The most attractive advantage of using the Fe-SMA NSM technique is that no frictional loss at initial prestressing stage occurs because uniform compression is generated along the entire length of the Fe-SMA strip, and the prestress loss due to creep and drying shrinkage can be easily recovered by re-applying electric resistance heating to the Fe-SMA strip (Shin and Andrawes 2010).

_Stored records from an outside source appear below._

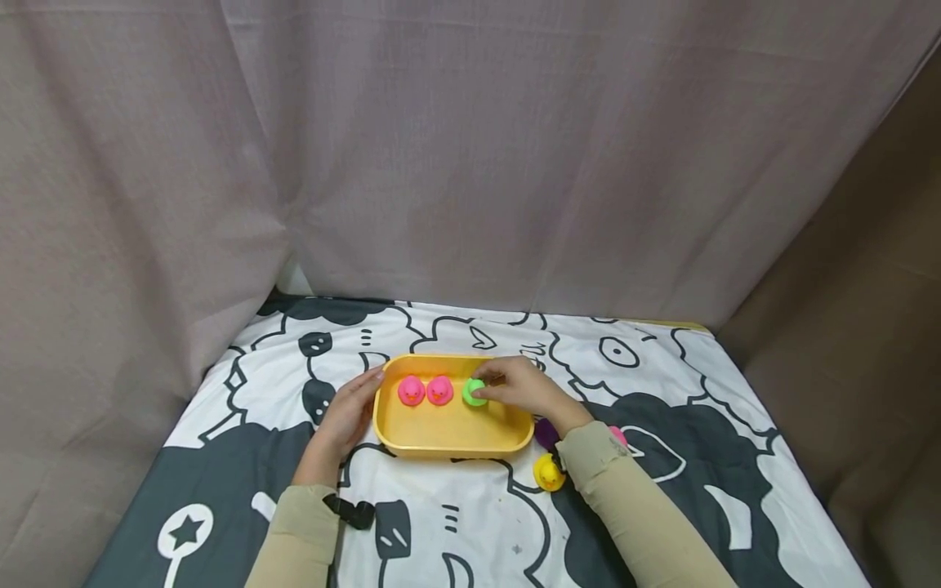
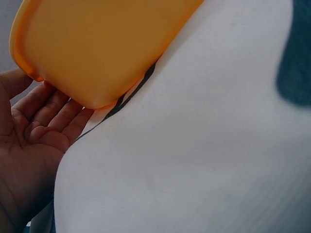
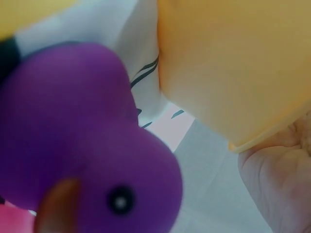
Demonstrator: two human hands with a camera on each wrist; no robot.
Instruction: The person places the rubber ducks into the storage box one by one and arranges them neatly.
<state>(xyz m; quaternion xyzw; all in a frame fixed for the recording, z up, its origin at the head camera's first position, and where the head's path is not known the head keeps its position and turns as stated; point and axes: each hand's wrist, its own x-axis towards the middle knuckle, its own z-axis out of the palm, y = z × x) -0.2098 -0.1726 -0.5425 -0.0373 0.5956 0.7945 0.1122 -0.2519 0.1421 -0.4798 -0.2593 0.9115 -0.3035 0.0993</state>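
Note:
A yellow tray point(image 1: 456, 451) lies on the patterned cloth. My left hand point(image 1: 349, 415) holds its left end, with the thumb at the rim and the fingers against the outer wall, as the left wrist view shows of the tray point(image 2: 107, 48). Two pink rubber ducks point(image 1: 411, 391) sit side by side in the tray's left half. Farther right inside it, my right hand point(image 1: 525, 385) pinches a green rubber duck point(image 1: 472, 393), partly covered by the fingers. The right wrist view shows part of that hand point(image 3: 277, 179) beyond the tray's wall point(image 3: 233, 73).
Beneath the right forearm, outside the tray, lie a purple duck point(image 3: 87, 121), a yellow duck point(image 1: 548, 473) and something pink point(image 1: 617, 435), partly hidden by the sleeve. Curtains point(image 1: 500, 163) hang behind the cloth-covered surface and at both sides.

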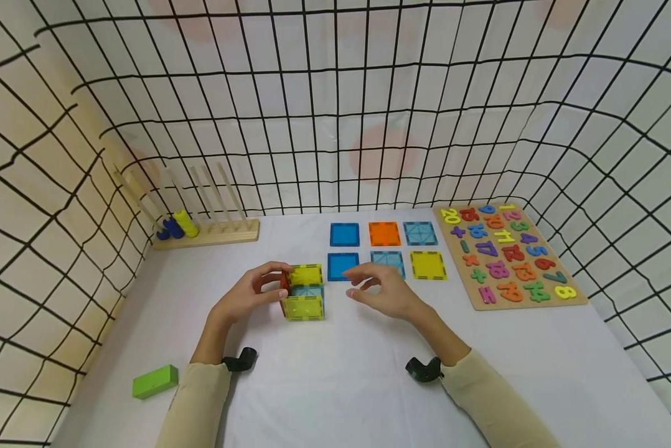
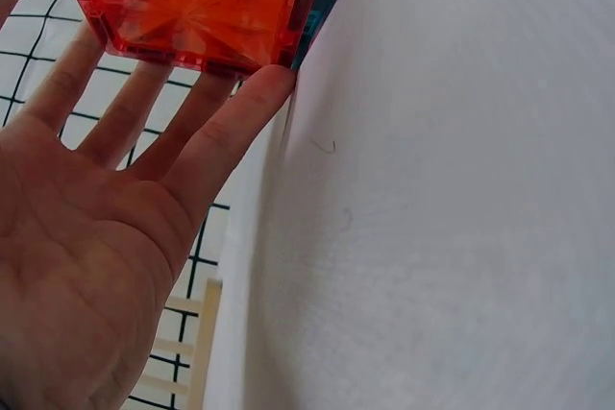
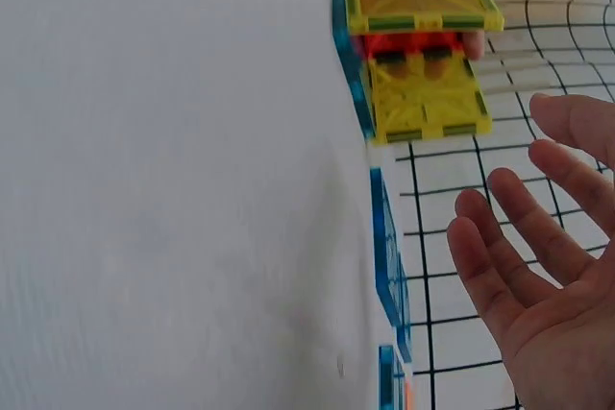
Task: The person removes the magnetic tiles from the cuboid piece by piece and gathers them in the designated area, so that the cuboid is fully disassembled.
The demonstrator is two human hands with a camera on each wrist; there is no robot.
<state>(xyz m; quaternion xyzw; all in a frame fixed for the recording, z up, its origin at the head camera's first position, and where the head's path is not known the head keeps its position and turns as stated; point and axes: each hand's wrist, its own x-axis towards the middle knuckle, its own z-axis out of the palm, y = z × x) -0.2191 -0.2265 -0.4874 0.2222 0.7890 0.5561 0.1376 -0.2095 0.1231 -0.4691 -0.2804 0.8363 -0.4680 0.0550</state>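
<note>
A small box of translucent magnetic tiles stands on the white table, with two facing yellow tiles [image 1: 304, 308] [image 3: 428, 103], a light blue tile [image 1: 306, 290] at the bottom and a red tile [image 2: 192, 7] on its left side. My left hand [image 1: 251, 289] holds the box at the red side, fingers along the tile's edges. The side facing right has no tile. My right hand [image 1: 386, 292] hovers right of the box with loosely bent fingers and nothing in them. It partly covers a blue tile [image 1: 341, 266] and a light blue tile [image 1: 388, 258] behind it.
Behind lie more flat tiles: blue [image 1: 345, 234], orange [image 1: 384, 234], light blue [image 1: 420, 233] and yellow [image 1: 427, 265]. A number puzzle board [image 1: 470, 274] lies right, a wooden peg stand [image 1: 246, 233] back left, a green block [image 1: 155, 382] front left. Black netting [image 1: 335, 115] surrounds the table.
</note>
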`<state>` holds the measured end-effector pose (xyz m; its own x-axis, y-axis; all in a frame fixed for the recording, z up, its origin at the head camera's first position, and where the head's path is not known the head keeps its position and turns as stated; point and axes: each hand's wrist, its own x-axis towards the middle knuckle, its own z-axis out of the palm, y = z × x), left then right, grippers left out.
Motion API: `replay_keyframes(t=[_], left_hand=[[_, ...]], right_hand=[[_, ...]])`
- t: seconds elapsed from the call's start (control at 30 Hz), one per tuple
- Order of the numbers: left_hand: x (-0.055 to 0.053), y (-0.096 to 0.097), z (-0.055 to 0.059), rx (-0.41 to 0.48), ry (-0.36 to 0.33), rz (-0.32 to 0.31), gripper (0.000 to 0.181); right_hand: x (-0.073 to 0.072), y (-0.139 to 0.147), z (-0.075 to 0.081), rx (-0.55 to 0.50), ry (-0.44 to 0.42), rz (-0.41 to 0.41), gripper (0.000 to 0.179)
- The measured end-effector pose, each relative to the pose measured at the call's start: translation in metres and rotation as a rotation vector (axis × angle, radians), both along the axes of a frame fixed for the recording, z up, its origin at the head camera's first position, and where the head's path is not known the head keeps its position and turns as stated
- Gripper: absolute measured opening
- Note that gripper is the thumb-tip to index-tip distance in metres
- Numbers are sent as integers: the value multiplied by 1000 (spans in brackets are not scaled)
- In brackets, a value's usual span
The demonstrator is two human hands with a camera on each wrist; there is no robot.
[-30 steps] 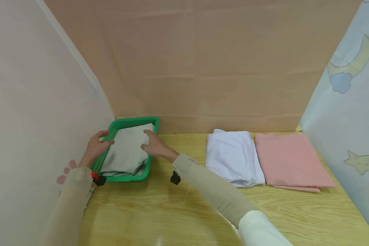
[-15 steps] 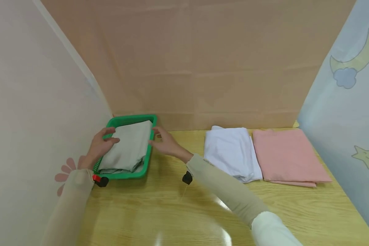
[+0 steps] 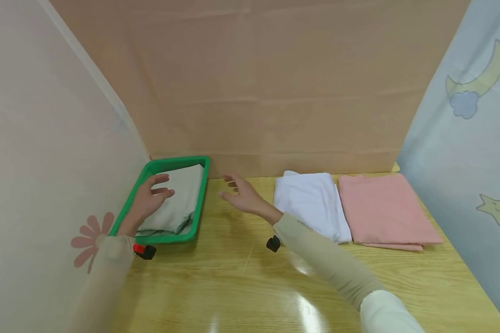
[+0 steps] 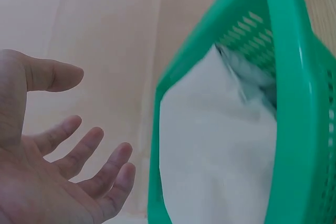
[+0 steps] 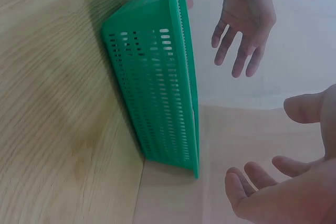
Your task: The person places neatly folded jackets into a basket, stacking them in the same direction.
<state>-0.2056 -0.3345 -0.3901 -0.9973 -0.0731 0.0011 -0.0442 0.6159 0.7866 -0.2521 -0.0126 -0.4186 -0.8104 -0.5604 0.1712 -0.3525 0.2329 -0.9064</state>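
Note:
A green plastic basket (image 3: 194, 226) stands at the back left of the table, with a folded light grey cloth (image 3: 185, 185) lying inside. Over the basket's left side hovers my left hand (image 3: 150, 196), fingers relaxed and holding nothing; the left wrist view shows it apart from the basket's rim (image 4: 294, 103). My right hand (image 3: 246, 194) is in the air right of the basket, fingers loosely bent and spread from the thumb, with nothing in it. A folded white cloth (image 3: 308, 199) lies to the right of that hand, partly covered by the right sleeve.
A folded pink cloth (image 3: 387, 210) lies beside the white one on the wooden table (image 3: 233, 286). A brown sheet (image 3: 250, 92) closes off the back. Pale printed walls stand at left (image 3: 46, 152) and right (image 3: 450, 152), the left one close to the basket.
My right hand has moved right, from over the grey cloth to outside the basket. My left hand has shifted slightly right over the basket. The cloths have stayed in place.

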Motion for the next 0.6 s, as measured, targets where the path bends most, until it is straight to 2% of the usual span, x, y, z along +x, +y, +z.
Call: replay_keyframes(t=[0.1,0.33,0.6], left_hand=[[-6,6,-11,19,30,-13,63],[-4,28,-15,33,101,-47,56],[-7,50,-29,48,164,-92,53]], right_hand=[[-5,10,-6,13,13,-21,63],[-6,34,-6,11,54,-60,64],[-4,64,-8,49,92,-101,63]])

This paper presents a study on the feasibility of Fe-SMA strips as an NSM strengthening material for civil structures. The purpose of this paper is to acquire greater flexural capacity and ductility of RC beams by employing the Fe-SMA NSM technique. The flexural behavior of seven RC beams was investigated with four-point bending tests. The type of reinforcement material, the number of Fe-SMA strips, and the pre-straining level of the Fe-SMA strips were considered as experimental variables.

2 Experimental Program

2.1 Test Specimens

A total of seven RC beams were produced to evaluate the flexural behavior of RC beams strengthened with the Fe-SMAs using the NSM technique. The cross-section of the specimens was 300 mm × 200 mm, and the depth of concrete cover was consistently 30 mm. All specimens had a total length and a net length of 3000 and 2700 mm, respectively. Three deformed steel bars with a nominal diameter of 10 mm were embedded in the RC beam as tensile reinforcements for restraining the opening of flexural cracks. For shear, no stirrup was required because of a sufficient shear-loading capacity by the concrete web member. Figure 1 presents specimen details.
Fig. 1
Fig. 1

Specimen details.

The type of strengthening, the number of the Fe-SMA strips, and the pre-straining levels of the Fe-SMA strips were considered as experimental variables. A carbon fiber reinforced polymer (CFRP) strip and the Fe-SMA strip were used as the strengthening materials. The cross-sectional areas of the Fe-SMA strips were 30, 60, and 90 mm2, respectively. The Fe-SMA strips were stretched by up to 0.0, 2.0, and 4.0% of the pre-straining levels. In Table 1, the specimens were named accordingly: the first term “SL” represents the slab beam, the second term “60S” refers to the cross-sectional area of the Fe-SMA strip, and the CFRP strip was denoted as “60C”. The third term “2” represents the pre-straining level of the Fe-SMA strip. For example, “SL-60S-2” denotes the slab beam strengthened with the NSM method using the Fe-SMA strip which was pre-strained of 2.0%. All test variables are given in Table 1. Furthermore, an un-strengthened beam with the strengthening material was fabricated and named as “SL-CTRL.”
Table 1

Test variables.

Specimen ID

Strengthening material

Strengthening material area (mm2)

The number of strengthening materials

Pre-strain (%)

SL-CTRL

SL-60C-0

CFRP strip

60

2

0

SL-30S-4

Fe-SMA strip

30

1

4

SL-60S-0

Fe-SMA strip

60

2

0

SL-60S-2

Fe-SMA strip

60

2

2

SL-60S-4

Fe-SMA strip

60

2

4

SL-90S-4

Fe-SMA strip

90

3

4

2.2 Materials Used

The Fe-SMA used in this study was manufactured by R-Company (Switzerland). The Fe-SMA plate had a width and a thickness of 100 mm and 1.5 mm, respectively. The Fe-SMA plate was cut into tensile specimens with a width of 10 mm and a length of 330 mm. Figure 2 shows the stress–strain responses of the Fe-SMA strip from the direct tensile tests. In Fig. 2, 0.2% offset yielding point method was applied to define the modulus of elasticity since a yield point on the stress–strain response of the Fe-SMA strip was not easily defined. In Table 2, the mechanical properties of the Fe-SMA strip are summarized.
Fig. 2
Fig. 2

Stress–strain curves from direct tension test for Fe-SMA.

Table 2

Mechanical properties of Fe-SMA.

Modulus of elasticity (MPa)

Strain corresponding to yield strength (mm/mm)

Yield strength (MPa)

Ultimate strength (MPa)

Elongation (%)

1.33 × 105

0.00547

463

863

12.4

Fig. 3
Fig. 3

Electric resistance heating of exposed Fe-SMA.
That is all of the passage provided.